Alice’s father gestured dismissively in her direction, correcting her, “Mahhssstoorr — Ruckwell — I — hope — yauuu — airr — feeeelink — sooo — mooch — “

“Oh, stop,” Alice’s mother said quietly, but warmly, as she stood up and reached for a bowl half-filled with green beans. “Didn’t you like the green beans?”

Alice’s father raised his eyebrows at his daughter. “What did we think of the green beans?” Alice’s mother was already at the sink, and she let the bowl come down hard on the counter top.

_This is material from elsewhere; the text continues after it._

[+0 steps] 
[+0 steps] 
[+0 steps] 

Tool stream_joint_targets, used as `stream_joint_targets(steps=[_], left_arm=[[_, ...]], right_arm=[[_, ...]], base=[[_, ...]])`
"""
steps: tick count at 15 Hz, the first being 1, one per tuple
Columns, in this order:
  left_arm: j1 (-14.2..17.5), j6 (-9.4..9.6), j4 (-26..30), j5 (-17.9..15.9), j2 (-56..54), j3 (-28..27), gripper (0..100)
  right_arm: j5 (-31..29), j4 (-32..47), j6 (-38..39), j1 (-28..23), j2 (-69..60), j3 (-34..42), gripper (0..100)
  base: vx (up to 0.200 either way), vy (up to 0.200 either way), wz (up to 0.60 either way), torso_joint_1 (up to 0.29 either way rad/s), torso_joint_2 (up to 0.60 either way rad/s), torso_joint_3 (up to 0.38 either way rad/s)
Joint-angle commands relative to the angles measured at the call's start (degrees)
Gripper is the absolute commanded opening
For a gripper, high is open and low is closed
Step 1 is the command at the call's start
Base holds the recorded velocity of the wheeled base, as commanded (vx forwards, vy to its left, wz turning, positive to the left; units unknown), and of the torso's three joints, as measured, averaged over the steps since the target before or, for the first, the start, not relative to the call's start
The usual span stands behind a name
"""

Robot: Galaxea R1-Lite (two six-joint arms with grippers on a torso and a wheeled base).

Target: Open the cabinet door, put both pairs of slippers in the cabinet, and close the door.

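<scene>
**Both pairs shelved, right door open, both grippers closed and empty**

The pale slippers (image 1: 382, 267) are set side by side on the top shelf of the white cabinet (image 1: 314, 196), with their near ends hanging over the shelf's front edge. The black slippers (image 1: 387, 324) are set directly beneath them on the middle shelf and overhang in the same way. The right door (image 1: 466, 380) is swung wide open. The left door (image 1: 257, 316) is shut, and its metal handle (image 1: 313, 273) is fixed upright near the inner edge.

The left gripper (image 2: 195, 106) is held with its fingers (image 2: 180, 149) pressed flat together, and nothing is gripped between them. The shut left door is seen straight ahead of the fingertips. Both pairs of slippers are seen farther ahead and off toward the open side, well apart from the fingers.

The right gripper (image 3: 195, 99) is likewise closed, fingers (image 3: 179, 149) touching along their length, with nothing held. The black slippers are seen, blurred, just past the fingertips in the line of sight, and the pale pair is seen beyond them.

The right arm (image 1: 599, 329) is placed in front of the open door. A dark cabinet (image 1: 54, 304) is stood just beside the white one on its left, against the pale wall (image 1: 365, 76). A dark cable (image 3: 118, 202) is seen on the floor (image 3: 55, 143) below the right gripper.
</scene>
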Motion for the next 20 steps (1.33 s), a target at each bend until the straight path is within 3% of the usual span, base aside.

The Singer was a boy with whom Alice had shared a bathroom freshman year. Her father, helping to move her in, had been shocked by the idea of a co-ed bathroom. He had turned from the shelf he was installing, set his hammer down deliberately and said beseechingly, hands raised, arms nearly spanning the width of her shoebox single, “What is this place?” Later, opening the door to the bathroom, he had been driven back by a sound he had described since as “bleating” or “like a foghorn.” One of the boys in the next room, a double, had an audition that afternoon and, in desperation, had gone into the bathroom to warm up. The boy was Korean, and he spoke with a thick accent, which was unfortunately amplified, as if it were being stretched on a rack and tortured, when he sang. Alice’s father had returned to the room and ushered his daughter and wife into the hallway, where they stood with their ears to the door. The singer really was extraordinarily bad and seemed completely unaware of how bad he was; either that, or he suspected that there was something wrong with the way he sang and hoped to straighten out his voice by pushing it harder and harder. The second possibility occurred to Alice as she stood uneasily at the bathroom door, and it cut through her father’s giddy joy of discovery, their horrified but colluding ridicule. She thought of the boy, a stranger in this country, a stranger, even, in his own room, driven into the bathroom where Alice’s pink razor leered at him and the tile walls sent the sound spinning back to his ears. Like a cathedral, except the room wailed at him insanely — a false sanctuary.

Afterward, her father used the memory of the boy to ply his way into discussion of his daughter’s college experience, which he found mystifying and unapproachable. The Singer was an authentic representation of college, according to Mr. Rockwell, and yet he was a safe distance from what Alice suspected was the great, looming menace for her father, sex, and from the deeper fear that his daughter would grow up. So Mr. Rockwell dropped the Singer into conversations like an anchor, kept it under his palm like a compass. It established necessary boundaries in his relationship with his daughter, but, other times, it could help them get to places in their conversations that they wouldn’t have reached otherwise. He even borrowed the Singer’s voice to make up with his wife after they fought. The Singer sang things that Mr. Rockwell couldn’t say.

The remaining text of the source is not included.